Sterling Velocity 9.8
Sterling Ion 9.4
Tendon Master 9.4
Edlerid Eagle 9.8

all of them i consider to buy as 70m.
I dont climb in alpine or something so i dont know if I should consider to buy dry shield. I know is recomended. What is a bit important is duability and handling. The price is almost the same so i really dont know.. Maybe you could help and input some experience and ideas. Thank you!

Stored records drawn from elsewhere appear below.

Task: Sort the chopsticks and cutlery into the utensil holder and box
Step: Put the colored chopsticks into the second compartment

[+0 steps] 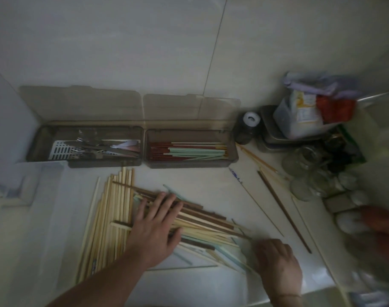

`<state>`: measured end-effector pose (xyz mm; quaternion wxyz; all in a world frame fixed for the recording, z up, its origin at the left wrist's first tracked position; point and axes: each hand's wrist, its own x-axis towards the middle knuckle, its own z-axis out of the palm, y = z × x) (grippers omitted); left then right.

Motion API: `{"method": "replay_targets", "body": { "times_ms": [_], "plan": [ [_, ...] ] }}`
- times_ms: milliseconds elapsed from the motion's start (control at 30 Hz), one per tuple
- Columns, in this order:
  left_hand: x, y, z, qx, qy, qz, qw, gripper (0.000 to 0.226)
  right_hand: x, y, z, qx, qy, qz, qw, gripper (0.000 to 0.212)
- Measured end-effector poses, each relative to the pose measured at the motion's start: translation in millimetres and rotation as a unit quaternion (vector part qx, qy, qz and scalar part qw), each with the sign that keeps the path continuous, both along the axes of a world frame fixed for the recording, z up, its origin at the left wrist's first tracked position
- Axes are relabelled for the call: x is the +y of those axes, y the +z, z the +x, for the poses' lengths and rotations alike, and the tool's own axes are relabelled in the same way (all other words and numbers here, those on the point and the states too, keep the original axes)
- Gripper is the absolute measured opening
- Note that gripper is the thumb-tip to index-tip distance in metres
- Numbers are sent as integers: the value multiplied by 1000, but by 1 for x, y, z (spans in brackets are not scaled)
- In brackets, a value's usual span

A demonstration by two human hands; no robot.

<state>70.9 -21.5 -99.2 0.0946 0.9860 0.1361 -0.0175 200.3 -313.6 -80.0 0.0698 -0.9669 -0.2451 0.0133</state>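
Chopsticks [122, 218] lie in a loose mixed pile on the pale worktop [206, 180], pale wood ones fanned at the left, dark brown and mint ones crossing to the right. Behind the pile, against the wall, two smoky plastic boxes sit side by side with lids up: left box [84, 160] holds metal cutlery over a white slotted tray, right box [191, 163] holds red-brown and mint chopsticks laid lengthwise. A few stray sticks lie well apart at the right, among them a dark brown chopstick [284, 211] and a thin pale one with a blue patterned end [255, 202]. Clutter crowds the right corner: dark bottle with white cap [247, 127], metal trays with a bag [300, 116] on top, glass jars [304, 171]. Left hand [155, 227] lies flat on the pile, fingers straight and spread, pressing the brown sticks, forearm coming in from lower left. Right hand [275, 260] is at the pile's right end, fingers curled down onto the mint stick ends; blurred, so cannot tell whether its grip is closed on any.
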Motion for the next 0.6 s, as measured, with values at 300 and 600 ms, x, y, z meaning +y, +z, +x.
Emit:
{"method": "replay_targets", "body": {
  "times_ms": [300,600],
  "plan": [
    [-1,2,0,-5,2,1,1000,62,45,55,34,79,-160,45,983,12],
    [0,4,0,5,8,-14,1000,62,184,67,106,9,158,173,972,25]
  ]
}}
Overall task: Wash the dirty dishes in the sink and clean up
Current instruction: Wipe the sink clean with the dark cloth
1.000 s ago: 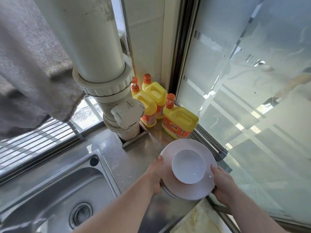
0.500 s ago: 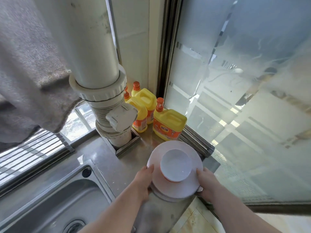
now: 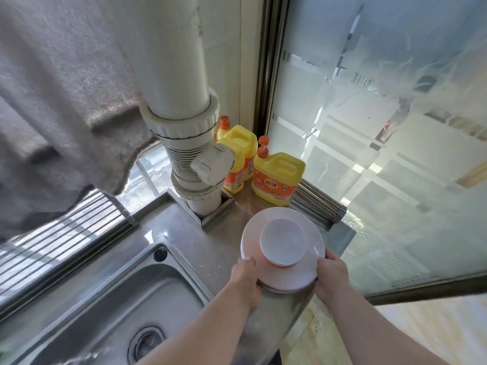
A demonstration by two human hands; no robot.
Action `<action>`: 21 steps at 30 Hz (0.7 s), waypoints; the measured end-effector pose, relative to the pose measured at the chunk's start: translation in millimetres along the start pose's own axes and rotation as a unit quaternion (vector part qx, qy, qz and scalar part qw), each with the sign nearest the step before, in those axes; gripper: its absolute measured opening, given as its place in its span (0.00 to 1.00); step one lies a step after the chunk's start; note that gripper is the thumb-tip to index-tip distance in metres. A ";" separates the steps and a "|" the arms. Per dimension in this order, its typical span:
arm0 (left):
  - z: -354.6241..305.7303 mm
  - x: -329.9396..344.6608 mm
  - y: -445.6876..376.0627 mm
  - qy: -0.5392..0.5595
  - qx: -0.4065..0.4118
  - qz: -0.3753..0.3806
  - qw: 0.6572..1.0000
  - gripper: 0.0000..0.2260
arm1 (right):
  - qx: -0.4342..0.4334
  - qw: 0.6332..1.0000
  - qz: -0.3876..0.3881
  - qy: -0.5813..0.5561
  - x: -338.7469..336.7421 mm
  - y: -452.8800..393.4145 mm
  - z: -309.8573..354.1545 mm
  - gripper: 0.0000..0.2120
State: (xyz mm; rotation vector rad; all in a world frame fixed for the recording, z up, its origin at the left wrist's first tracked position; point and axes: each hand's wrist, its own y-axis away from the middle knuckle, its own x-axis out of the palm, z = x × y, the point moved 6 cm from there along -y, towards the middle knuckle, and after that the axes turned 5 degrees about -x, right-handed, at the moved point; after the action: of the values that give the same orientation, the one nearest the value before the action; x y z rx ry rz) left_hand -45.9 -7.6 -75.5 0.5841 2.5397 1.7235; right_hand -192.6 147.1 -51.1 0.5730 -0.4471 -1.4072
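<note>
The left hand [image 3: 246,279] gripped the near-left edge of the stack of dishes [image 3: 283,275], fingers curled under its rim, and the right hand [image 3: 330,276] held the near-right edge the same way. The stack was a wide white plate with a small orange-rimmed white bowl [image 3: 283,242] sitting in its middle, and what looked like more dishes beneath, though the lower pieces were mostly hidden. Over the last second the hands had kept the same hold while the stack stayed at the front corner of the steel surface [image 3: 210,248], just right of the sink [image 3: 126,306]; the view itself had swung toward the glass. Judged from that, washing was done and the clean dishes were either just set down or about to be carried off; it could not be told whether the stack rested on the surface or hung just above it.

Outward from the stack, the sink basin lay to its left, with no dishes showing in it. Behind the stack stood three yellow detergent bottles [image 3: 276,177] with orange caps, and left of them a thick white drain pipe [image 3: 181,101] ran down into the surface. A rolled metal rack [image 3: 316,204] lay behind the stack on the right, against a frosted glass door [image 3: 382,127]. A grey cloth [image 3: 58,101] hung above the sink, over a barred window.
</note>
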 end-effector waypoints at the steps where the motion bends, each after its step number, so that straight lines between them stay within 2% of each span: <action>1: 3.5 2.6 1.4 0.011 0.002 0.001 1.000 0.10 | 0.006 1.000 -0.009 0.010 1.1 -1.5 -0.7 0.17; 5: 6.5 11.5 2.7 0.018 0.013 0.028 0.999 0.13 | 0.003 0.998 -0.006 0.062 6.0 -9.6 5.5 0.15; 7: 1.7 16.6 -0.3 0.018 0.012 0.040 0.999 0.14 | -0.009 0.999 0.012 0.050 7.5 -10.9 16.0 0.14; 15: -18.0 19.7 -13.2 -0.021 0.001 0.011 1.000 0.11 | 0.016 0.998 0.057 0.027 -4.4 -14.4 38.3 0.09; 18: -22.6 11.4 2.9 -0.003 -0.024 0.058 0.998 0.12 | 0.046 0.999 0.007 0.019 -26.0 -7.6 17.2 0.16; 21: -29.9 -29.3 18.2 0.012 -0.004 0.036 0.999 0.09 | 0.092 0.994 -0.056 0.018 -37.3 21.9 -14.8 0.11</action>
State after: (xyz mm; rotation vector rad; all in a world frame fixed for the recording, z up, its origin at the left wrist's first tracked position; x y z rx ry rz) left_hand -19.8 -37.6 -53.0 0.6662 2.5567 1.7728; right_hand -170.9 187.2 -47.7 0.7823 -0.5266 -1.4693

Shawn Heath · · Forchheim, DE · Joined May 2008 · Points: 28,380

Personally, I wait for sales and then I buy one, even if I don't need it right away. Your rope will last about two, maybe three years and then you'll throw it away. In my experience of owning around 10 different ropes now, it almost doesn't matter which rope you buy because you're going to throw it away in that time frame no matter what. The crappy ropes I've had felt just as good as the good ones in the beginning and started feeling flimsy sooner than the good ones, but the point at which I stopped trusting them was about the same as when the good ropes would also develop a weak point, which I would often cut off and retire the rope to (harder) gym use. For that reason, I recommend getting one of the thicker (9.8mm) ropes and the cheapest one. I have a super thin "project rope" that I rarely use because it doesn't take abuse like the thicker ropes can and you can't trust it to brake automatically in a Gri-gri.
As for the ropes you've listed, I have no experience with any of them, but I have owned a Sterling Evolution and that was one of the ones I was thinking of when I was talking about the "cheap" ropes. Maybe the Velocity has been greatly improved over my experience with the Evolution series, but based on my experience I'd say go with the Eagle.
Good luck and have fun!

Ken Noyce · · Layton, UT · Joined Aug 2010 · Points: 2,648

Here's a second vote for the eagle. As was said, it really doesn't matter, but I'd go for a 9.8 over a 9.4 for general cragging use so that it'll last longer, and I personally really like the feel of edelrid ropes. In my experience, Sterling has always made really good ropes, but I've seen a lot of threads recently about sterlings that have died prematurely which is making me a bit leery of them.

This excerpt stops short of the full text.